Por impossibilidade total, não posso responder aos comentários que o mereçam hoje. Tentarei fazê-lo amanhã. De todo o modo, adianto desde já aos comentadores que contra o aborto a pedido existem diversos grupos de pessoas, onde se incluem aquelas que consideram que nenhum motivo existe para se abortar voluntariamente e outras que entendem que existem motivos sérios ou graves que justificam ou possibilitam que o aborto seja feito sem penalização. O que as une é que são contra o aborto a pedido, que é o que está em causa. Sendo isto o que está em causa, é irrelevante a discussão anterior. Foi isto, se calhar em termos mais complicados, que se pretendeu dizer e espera-se que agora seja compreendido. Ou, de outra forma, ainda para os mais simples: esse assunto está tanto em discussão como o saldo da minha conta bancária pelo que eu não tenho de vos dar conta sobre um ou outra. Percebeu-se agora?
 
Ok.

Tenho uma pergunta na calha mas já perdi o post onde a deixei. Acrescentei uns detalhes no outro mais acima
 
Filipe Castro,

A lei actual não protege a vida.
Não concordo. Ao impôr limitações ao aborto, a Lei actual inequivocamente protege a vida. Pode-se não concordar com o nível de protecção (p.e. a questão da malformação levanta-me dúvidas) mas não se pode dizer que a protecção é nula.
 
"...são contra o aborto a pedido..." porque o embrião em causa É VIDA (segundo o argumento do não). VIDA. V-I-D-A. Basta ler sites, jornais, opiniões, tudo o que quiser. São contra o aborto a pedido porquê? Porque após a fecundação o que passamos a ter é VIDA. VIDA. Logo, não é possivél dizer que não é isso que está em discussão. É só isso. Nesse momento, é totalemente lógico que se coloque a questão: porque razão não consideramos um embrião com malformação VIDA? Porque razão consideramos um embrião que resulta de uma violação descartavél?

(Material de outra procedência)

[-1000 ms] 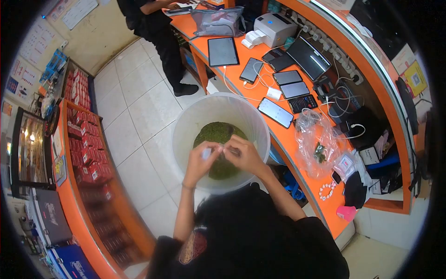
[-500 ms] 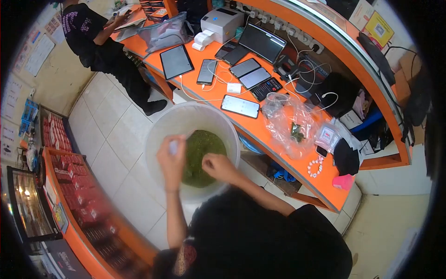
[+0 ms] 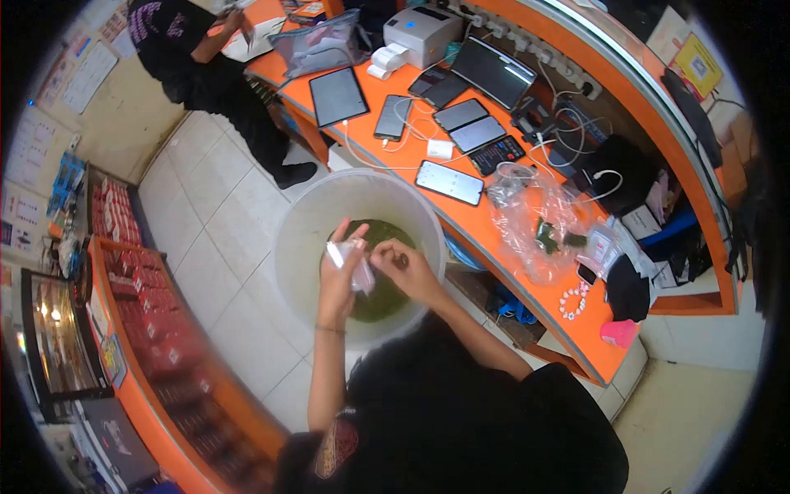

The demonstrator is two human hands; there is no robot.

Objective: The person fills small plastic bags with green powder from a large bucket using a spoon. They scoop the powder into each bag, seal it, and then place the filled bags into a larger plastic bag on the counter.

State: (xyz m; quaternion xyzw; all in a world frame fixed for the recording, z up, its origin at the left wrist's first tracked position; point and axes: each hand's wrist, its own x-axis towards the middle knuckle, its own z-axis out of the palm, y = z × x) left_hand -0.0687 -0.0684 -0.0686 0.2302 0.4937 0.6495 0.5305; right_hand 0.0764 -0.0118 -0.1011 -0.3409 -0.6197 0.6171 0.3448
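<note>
The hands have come back together: the left hand (image 3: pixel 339 284) closes around a small clear bag (image 3: pixel 352 262) and the right hand (image 3: pixel 409 272) pinches its edge, above the green stuff (image 3: pixel 385 303) in a white bucket (image 3: pixel 298 235) on the tiled floor (image 3: pixel 222 239), beside the orange counter (image 3: pixel 372 81) laden with phones (image 3: pixel 448 183).

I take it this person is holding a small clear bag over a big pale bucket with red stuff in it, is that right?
Not quite. The stuff in the bucket is green, not red, as the head view shows. The rest holds: the left hand holds the small clear bag above the bucket, with the right hand close beside it.
</note>
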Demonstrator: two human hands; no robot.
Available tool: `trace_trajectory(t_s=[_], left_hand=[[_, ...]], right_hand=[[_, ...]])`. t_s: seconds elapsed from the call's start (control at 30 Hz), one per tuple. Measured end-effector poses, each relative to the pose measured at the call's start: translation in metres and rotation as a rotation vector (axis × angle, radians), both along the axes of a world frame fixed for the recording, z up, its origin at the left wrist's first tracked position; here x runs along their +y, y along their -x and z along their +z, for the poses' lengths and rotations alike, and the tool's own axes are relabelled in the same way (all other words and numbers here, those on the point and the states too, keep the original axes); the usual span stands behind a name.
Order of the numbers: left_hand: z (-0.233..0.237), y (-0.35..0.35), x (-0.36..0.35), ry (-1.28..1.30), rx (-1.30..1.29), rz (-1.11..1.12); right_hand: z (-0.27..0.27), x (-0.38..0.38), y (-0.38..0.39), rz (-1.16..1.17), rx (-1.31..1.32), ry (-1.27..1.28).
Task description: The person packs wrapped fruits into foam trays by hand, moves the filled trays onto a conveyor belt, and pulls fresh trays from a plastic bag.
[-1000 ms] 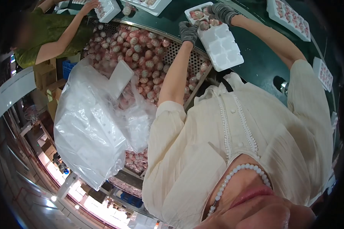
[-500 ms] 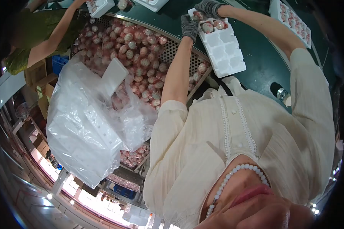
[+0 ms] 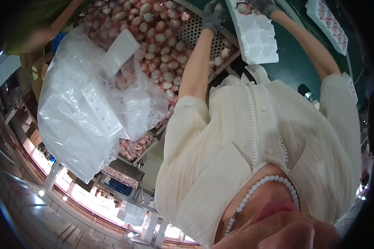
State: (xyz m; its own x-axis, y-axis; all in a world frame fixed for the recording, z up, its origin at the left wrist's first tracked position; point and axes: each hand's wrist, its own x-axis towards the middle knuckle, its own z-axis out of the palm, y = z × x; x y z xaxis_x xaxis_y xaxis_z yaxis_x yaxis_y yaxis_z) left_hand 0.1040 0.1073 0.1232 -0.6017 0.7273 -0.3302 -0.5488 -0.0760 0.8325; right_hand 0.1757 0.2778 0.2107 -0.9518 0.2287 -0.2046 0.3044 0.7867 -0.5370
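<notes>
A white moulded tray (image 3: pixel 259 39) with rows of hollow cups lies at the top of the view, cut off by the frame edge. In its upper cups sits a clear-wrapped, red-and-white striped ball (image 3: pixel 244 8). My right hand (image 3: pixel 262 6), in a grey knit glove, is over the tray's upper part beside this ball. Its fingers look bent, and what they hold is hidden. My left hand (image 3: pixel 214 15), also gloved, hovers just left of the tray near the bin edge. Its fingers are blurred and partly cut off. Several lower tray cups hold nothing.
A perforated metal bin (image 3: pixel 191 33) with many wrapped balls stands at the left. On it lie a clear plastic bag (image 3: pixel 83 112) of white trays and a loose white piece (image 3: pixel 122 47). A filled tray (image 3: pixel 330 27) rests on the green table (image 3: pixel 293 45). Another person's arm (image 3: pixel 64 18) shows at upper left.
The view has shifted, so the tray sits higher and further right. My right hand has moved right across the tray's upper part. My left hand has come slightly away from the tray's edge.
</notes>
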Motion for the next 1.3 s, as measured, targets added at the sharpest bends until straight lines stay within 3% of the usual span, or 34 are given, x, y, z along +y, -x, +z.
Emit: trace_trajectory(t_s=[0.07,0.1,0.13,0.17,0.2,0.23,0.3,0.37,0.4,0.47,0.5,0.53,0.6,0.63,0.67,0.7,0.73,0.8,0.83,0.9,1.0,1.03,1.13,1.2,1.23,1.27,1.3], left_hand=[[-0.082,-0.003,-0.065,0.304,0.538,0.092],[-0.067,-0.015,-0.092,0.628,0.674,0.097],[-0.05,-0.026,-0.117,0.954,0.809,0.093],[-0.065,-0.024,-0.131,0.957,0.811,0.084],[-0.09,-0.027,-0.152,1.005,0.857,-0.212],[-0.105,-0.035,-0.17,1.041,0.883,-0.519],[-0.07,-0.046,-0.162,1.154,0.925,-0.641],[-0.037,-0.053,-0.157,1.249,1.122,-0.834],[-0.054,-0.056,-0.159,1.246,1.124,-0.833],[-0.1,-0.065,-0.168,1.25,1.411,-0.576],[-0.106,-0.059,-0.165,1.184,1.168,-0.584],[-0.11,-0.053,-0.162,1.188,1.158,-0.587],[-0.111,-0.041,-0.157,1.199,0.888,-0.812],[-0.122,-0.046,-0.162,1.151,1.006,-0.65],[-0.107,-0.047,-0.162,1.148,1.011,-0.637],[-0.085,-0.052,-0.168,1.091,0.894,-0.556],[-0.07,-0.054,-0.174,1.034,0.778,-0.481],[-0.072,-0.057,-0.183,0.961,0.906,-0.495],[-0.078,-0.059,-0.186,0.894,0.982,-0.443],[-0.08,-0.067,-0.183,0.797,0.969,-0.352],[-0.107,-0.083,-0.175,0.93,0.92,-0.324],[-0.119,-0.087,-0.176,0.992,0.89,-0.308],[-0.175,-0.096,-0.188,0.838,0.792,-0.463],[-0.105,-0.08,-0.187,0.839,0.867,-0.357],[-0.071,-0.075,-0.193,0.842,0.939,-0.268],[-0.065,-0.075,-0.2,0.843,0.945,-0.264],[-0.065,-0.077,-0.208,0.796,0.866,-0.236]], right_hand=[[0.009,-0.032,-0.033,-0.393,0.277,0.503],[-0.006,-0.039,-0.048,-0.064,0.367,-0.002],[0.011,-0.074,-0.048,-0.02,0.331,0.113],[-0.022,-0.104,-0.051,-0.013,0.332,0.34],[-0.031,-0.129,-0.047,0.005,0.262,0.285],[-0.055,-0.149,-0.049,0.128,-0.029,0.125],[-0.062,-0.186,-0.025,0.52,-0.576,-0.213],[-0.155,-0.199,-0.037,0.45,-0.491,-0.184],[-0.19,-0.2,-0.039,0.377,-0.405,-0.168],[-0.176,-0.204,-0.035,0.399,-0.468,-0.196],[-0.161,-0.206,-0.035,0.418,-0.529,-0.222],[-0.151,-0.209,-0.037,0.441,-0.591,-0.25],[-0.146,-0.213,-0.035,0.47,-0.65,-0.286],[-0.156,-0.206,-0.035,0.333,-0.511,-0.172],[-0.17,-0.201,-0.035,0.198,-0.368,-0.061],[-0.184,-0.203,-0.031,0.108,-0.251,-0.093],[-0.186,-0.205,-0.015,0.11,-0.241,-0.096],[-0.193,-0.217,0.021,-0.197,-0.159,0.132],[-0.205,-0.221,0.037,-0.196,-0.152,0.136],[-0.204,-0.242,0.069,0.37,-0.352,-0.125],[-0.176,-0.276,0.091,0.259,-0.375,-0.181],[-0.187,-0.289,0.089,0.119,-0.297,-0.216],[-0.193,-0.279,0.088,0.189,-0.376,-0.181],[-0.22,-0.271,0.09,0.262,-0.44,-0.14],[-0.198,-0.27,0.092,0.295,-0.472,-0.113],[-0.206,-0.269,0.089,0.295,-0.466,-0.115],[-0.214,-0.267,0.084,0.197,-0.512,0.138]])
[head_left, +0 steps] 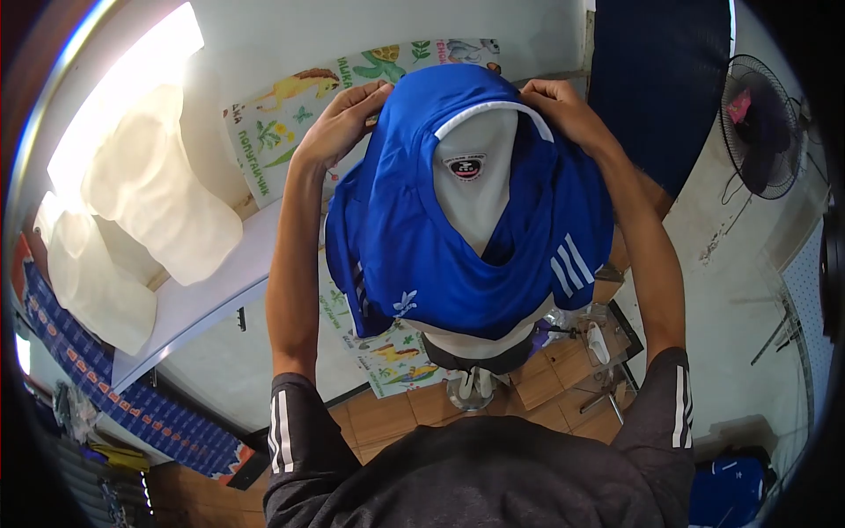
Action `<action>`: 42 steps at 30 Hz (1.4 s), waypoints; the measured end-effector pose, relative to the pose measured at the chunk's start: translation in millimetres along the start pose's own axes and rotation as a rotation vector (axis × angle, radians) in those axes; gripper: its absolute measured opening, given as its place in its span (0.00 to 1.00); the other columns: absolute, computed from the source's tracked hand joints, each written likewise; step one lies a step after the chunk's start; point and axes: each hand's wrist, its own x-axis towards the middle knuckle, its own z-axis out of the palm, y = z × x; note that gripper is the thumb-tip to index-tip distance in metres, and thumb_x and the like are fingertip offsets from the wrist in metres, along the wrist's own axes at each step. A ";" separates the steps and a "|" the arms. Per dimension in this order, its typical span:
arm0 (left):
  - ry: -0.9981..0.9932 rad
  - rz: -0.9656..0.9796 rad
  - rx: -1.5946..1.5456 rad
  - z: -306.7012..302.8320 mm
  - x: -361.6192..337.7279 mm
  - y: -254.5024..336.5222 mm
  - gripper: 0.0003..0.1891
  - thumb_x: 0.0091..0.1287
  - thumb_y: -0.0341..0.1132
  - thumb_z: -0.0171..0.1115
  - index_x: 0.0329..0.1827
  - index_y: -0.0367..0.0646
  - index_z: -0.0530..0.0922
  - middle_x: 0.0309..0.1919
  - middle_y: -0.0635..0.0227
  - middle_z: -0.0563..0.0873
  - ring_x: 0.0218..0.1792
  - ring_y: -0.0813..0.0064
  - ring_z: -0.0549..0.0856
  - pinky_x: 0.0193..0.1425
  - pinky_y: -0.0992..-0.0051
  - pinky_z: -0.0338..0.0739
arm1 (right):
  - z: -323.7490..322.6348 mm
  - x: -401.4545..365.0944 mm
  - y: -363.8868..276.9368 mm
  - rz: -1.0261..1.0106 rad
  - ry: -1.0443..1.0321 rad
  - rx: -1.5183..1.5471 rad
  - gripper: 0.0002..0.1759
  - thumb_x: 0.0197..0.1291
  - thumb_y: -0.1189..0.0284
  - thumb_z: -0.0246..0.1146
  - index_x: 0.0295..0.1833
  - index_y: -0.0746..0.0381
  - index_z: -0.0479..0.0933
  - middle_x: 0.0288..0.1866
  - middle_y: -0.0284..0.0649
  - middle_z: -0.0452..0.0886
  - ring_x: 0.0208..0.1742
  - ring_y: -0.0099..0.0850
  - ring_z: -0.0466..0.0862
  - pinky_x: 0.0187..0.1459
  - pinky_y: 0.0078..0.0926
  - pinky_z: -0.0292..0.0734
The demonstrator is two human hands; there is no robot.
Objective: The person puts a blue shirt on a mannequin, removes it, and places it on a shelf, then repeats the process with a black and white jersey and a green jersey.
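A shiny blue short-sleeved T-shirt [378,229], with white stripes on the sleeves and a small white chest logo, hangs over a pale mannequin torso [480,202]. Its neckline gapes, showing the torso's front and a small dark round label [465,166]. My left hand [348,123] has its fingers bent on the shirt's far left edge. Across from it, my right hand [568,114] pinches the cloth by the white collar trim [493,106]. Both sets of fingertips are partly hidden by fabric. The mannequin stands on a metal base [471,390].
Translucent white torso forms [163,194] stand on a shelf [198,286] at left. An animal-picture poster [282,114] lies behind the mannequin. A fan [761,128] hangs on the right wall. Below right is a small glass-topped stand [616,339]. A blue bag [726,493] sits at lower right.
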 end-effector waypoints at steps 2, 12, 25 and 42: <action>-0.040 0.114 0.021 -10.8 11.7 -13.6 0.26 0.78 0.53 0.52 0.60 0.36 0.79 0.56 0.62 0.84 0.59 0.75 0.80 0.65 0.68 0.72 | 2.5 2.2 -3.5 0.026 0.015 0.004 0.15 0.70 0.61 0.59 0.39 0.62 0.83 0.31 0.29 0.81 0.34 0.16 0.77 0.40 0.16 0.73; -0.066 0.097 0.695 -24.7 39.4 -90.5 0.22 0.68 0.49 0.62 0.47 0.34 0.86 0.43 0.43 0.88 0.48 0.50 0.88 0.52 0.60 0.80 | 0.7 3.9 19.5 0.192 -0.060 -0.609 0.18 0.57 0.60 0.69 0.40 0.66 0.86 0.36 0.46 0.88 0.42 0.35 0.87 0.47 0.32 0.80; 0.410 0.158 0.647 12.7 -192.2 -59.5 0.42 0.49 0.60 0.80 0.51 0.31 0.72 0.43 0.52 0.79 0.47 0.55 0.82 0.54 0.60 0.77 | 15.5 -54.8 -92.7 -0.275 0.434 -0.342 0.19 0.64 0.57 0.69 0.47 0.63 0.83 0.41 0.41 0.88 0.46 0.34 0.88 0.50 0.33 0.80; -0.137 0.313 -0.817 -25.3 -177.3 27.0 0.34 0.79 0.55 0.47 0.69 0.29 0.71 0.59 0.58 0.83 0.61 0.71 0.81 0.64 0.70 0.77 | 149.5 -32.3 -190.3 -0.604 -0.107 -0.554 0.19 0.55 0.68 0.69 0.51 0.66 0.80 0.42 0.54 0.85 0.50 0.49 0.86 0.64 0.53 0.71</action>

PS: Mantenho. A lei actual não protege a vida. O nivél d eproteção actual não é total. Senão também é possivél dizer que a lei das 10 semanas a ser aprovada também protege a vida, mas com um nivel de proteção...menor.
 
Filipe Castro,
Nesse momento, é totalemente lógico que se coloque a questão: porque razão não consideramos um embrião com malformação VIDA? Porque razão consideramos um embrião que resulta de uma violação descartavél?
É totalmente lógico colocar essa questão mas é totalmente ilógico continuar a colocar essa mesma questão depois de ela ter sido respondida. Várias vezes.

A não ser que se esteja nas tintas para a resposta, apenas goste de se ler a colocar a questão. É isso?